Cytotoxic lymphocytes use perforin to eliminate dangerous cells, while remaining refractory to lysis. At least two mechanisms jointly preserve the killer cell: the C-terminal residues of perforin dictate its rapid export from the ER, whose milieu otherwise favours pore formation. Perforin is then stored in secretory granules whose acidity prevent its oligomerisation. Following exocytosis, perforin delivers the proapoptotic protease, granzyme B, into the target cell by disrupting its plasma membrane. The defined crystal structure of the perforin monomer and cryo-electron microscopy (EM) of the entire pore suggest that passive transmembrane granzyme diffusion is the dominant proapoptotic mechanism (Lopez et al., 2012).

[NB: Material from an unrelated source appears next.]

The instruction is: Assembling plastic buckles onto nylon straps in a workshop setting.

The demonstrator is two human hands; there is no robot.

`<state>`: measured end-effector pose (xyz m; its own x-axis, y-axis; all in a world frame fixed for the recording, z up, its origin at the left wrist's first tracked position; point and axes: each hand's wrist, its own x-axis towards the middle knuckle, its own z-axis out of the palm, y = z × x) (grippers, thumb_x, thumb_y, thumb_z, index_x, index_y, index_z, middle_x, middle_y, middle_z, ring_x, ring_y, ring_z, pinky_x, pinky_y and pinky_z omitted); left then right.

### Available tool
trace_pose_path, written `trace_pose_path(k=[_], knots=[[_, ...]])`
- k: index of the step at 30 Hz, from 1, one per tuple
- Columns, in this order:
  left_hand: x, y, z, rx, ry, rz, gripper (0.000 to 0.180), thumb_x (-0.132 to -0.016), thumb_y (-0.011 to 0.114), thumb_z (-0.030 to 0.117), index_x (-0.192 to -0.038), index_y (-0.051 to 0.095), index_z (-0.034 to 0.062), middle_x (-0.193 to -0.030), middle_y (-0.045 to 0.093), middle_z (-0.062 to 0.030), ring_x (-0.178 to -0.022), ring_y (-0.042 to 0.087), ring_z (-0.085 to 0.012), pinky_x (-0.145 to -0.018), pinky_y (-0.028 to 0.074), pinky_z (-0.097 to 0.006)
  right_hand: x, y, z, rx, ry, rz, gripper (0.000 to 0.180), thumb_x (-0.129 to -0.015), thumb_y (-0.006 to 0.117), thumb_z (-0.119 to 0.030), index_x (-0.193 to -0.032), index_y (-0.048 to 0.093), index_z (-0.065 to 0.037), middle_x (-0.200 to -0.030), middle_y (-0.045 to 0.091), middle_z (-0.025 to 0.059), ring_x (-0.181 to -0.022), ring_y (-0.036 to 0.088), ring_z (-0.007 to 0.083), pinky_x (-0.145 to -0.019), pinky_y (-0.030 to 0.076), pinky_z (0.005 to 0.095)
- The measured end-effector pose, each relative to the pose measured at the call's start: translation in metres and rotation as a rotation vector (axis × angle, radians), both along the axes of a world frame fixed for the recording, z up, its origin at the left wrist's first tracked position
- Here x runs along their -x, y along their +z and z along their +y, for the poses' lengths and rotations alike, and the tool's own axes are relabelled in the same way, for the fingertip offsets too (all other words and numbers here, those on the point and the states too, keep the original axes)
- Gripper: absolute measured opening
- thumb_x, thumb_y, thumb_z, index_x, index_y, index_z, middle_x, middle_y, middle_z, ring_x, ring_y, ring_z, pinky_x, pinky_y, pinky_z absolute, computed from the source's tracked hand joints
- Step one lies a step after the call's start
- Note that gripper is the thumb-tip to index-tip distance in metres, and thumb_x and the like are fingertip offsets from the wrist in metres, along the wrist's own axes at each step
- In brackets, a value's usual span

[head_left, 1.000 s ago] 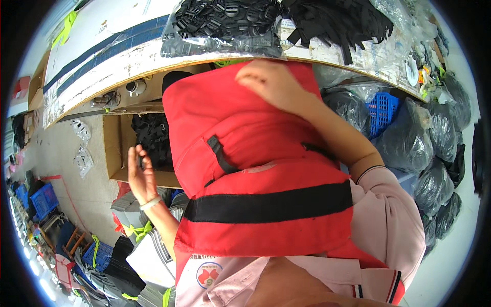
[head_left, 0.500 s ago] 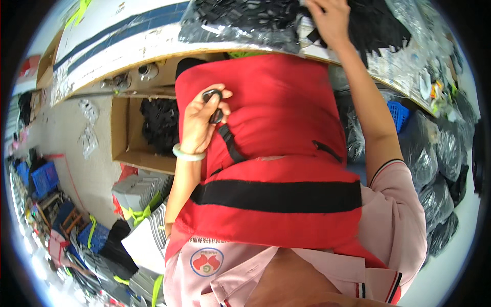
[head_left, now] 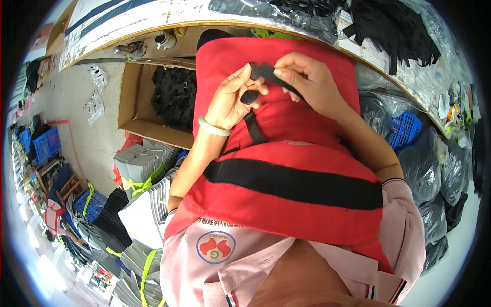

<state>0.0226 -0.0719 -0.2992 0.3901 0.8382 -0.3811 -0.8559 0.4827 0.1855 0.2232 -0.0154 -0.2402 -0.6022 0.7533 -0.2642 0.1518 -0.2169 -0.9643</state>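
Beside cardboard box [head_left: 134,110], left hand [head_left: 230,100] fingers pinching black buckle [head_left: 249,96], right hand [head_left: 307,82] gripping black strap [head_left: 273,75], red vest [head_left: 286,169]

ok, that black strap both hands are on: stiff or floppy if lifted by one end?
Probably floppy: the black strap bends between the left hand and right hand. Likely light, pinched with fingertips only. The red vest under it looks padded.

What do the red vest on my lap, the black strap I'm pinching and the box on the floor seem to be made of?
Red vest: looks like woven synthetic fabric over padding; matte, puffy, with a sewn-on black band.
Black strap, pinched between left hand and right hand: likely flat webbing; dull, flexible, bends at the fingers.
Box: corrugated cardboard, plain brown, with folded flaps.
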Motion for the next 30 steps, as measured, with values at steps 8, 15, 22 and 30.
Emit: trace_pose_path(k=[8,15,22,30], knots=[[0.001,-0.009,-0.005,-0.138,0.167,0.313,0.011,-0.095,0.056,0.008,-0.102,0.061,0.0009,-0.104,0.065,-0.0179,-0.083,0.068,-0.0255,-0.063,0.059,-0.030,0.002,-0.003,0.011,0.119,-0.087,0.070,0.020,-0.096,0.057,-0.021,-0.101,0.060,-0.002,-0.068,0.056,-0.0001,-0.052,0.049,0.0048,-0.047,0.039,0.0190],[0.002,-0.002,-0.009,-0.094,0.012,-0.066,0.023,-0.102,0.042,0.024,-0.108,0.052,0.0041,-0.078,0.044,-0.0024,-0.053,0.038,-0.0114,-0.043,0.034,-0.022,0.011,-0.008,0.000,0.323,-0.023,0.170,0.020,-0.095,0.058,-0.022,-0.100,0.061,-0.002,-0.067,0.053,-0.0010,-0.052,0.046,0.0041,-0.046,0.037,0.0185],[0.006,-0.005,-0.014,-0.069,-0.079,-0.369,0.033,-0.103,0.036,0.033,-0.093,0.050,0.0047,-0.068,0.039,-0.0008,-0.051,0.037,-0.0118,-0.041,0.033,-0.023,0.010,-0.011,0.001,0.353,-0.013,0.180,0.019,-0.094,0.059,-0.021,-0.097,0.062,-0.002,-0.066,0.052,-0.0015,-0.051,0.044,0.0036,-0.046,0.036,0.0185],[-0.003,0.001,-0.017,-0.066,-0.156,-0.301,0.031,-0.102,0.039,0.032,-0.090,0.049,0.0044,-0.066,0.038,-0.0009,-0.052,0.038,-0.0122,-0.041,0.033,-0.023,0.016,-0.010,-0.002,0.308,0.061,0.152,0.020,-0.094,0.060,-0.020,-0.095,0.062,0.000,-0.067,0.056,0.0001,-0.051,0.045,0.0035,-0.047,0.037,0.0179]])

The membrane attack complex of complement (MAC), apart from its classical role of lysing cells, can also trigger a range of non-lethal effects on cells, acting to promote inflammation. Triantafilou et al. 2013 investigated these non-lethal effects on inflammasome activation and found that, following sublytic MAC attack, there is an increased cytosolic Ca2+ concentration, at least partly through Ca2+ release from the endoplasmic reticulum lumen via the inositol 1,4,5-triphosphate receptor (IP3R) and ryanodine receptor (RyR) channels (TC# 1.A.3). This increase in intracellular Ca2+ concentration leads to Ca2+ accumulation in the mitochondrial matrix via the 'mitochondrial calcium uniporter' (MCU; TC#1.A.77), and loss of mitochondrial transmembrane potential, triggering NLRP3 inflammasome activation and IL-1beta release. NLRP3 co-localises with the mitochondria, probably sensing the increase in calcium and the resultant mitochondrial dysfunction, leading to caspase activation and apoptosis (Triantafilou et al. 2013).
The generalized transport reaction catalyzed by MACPF family members is:
small and large molecules (in) ⇌ small and large molecules (out).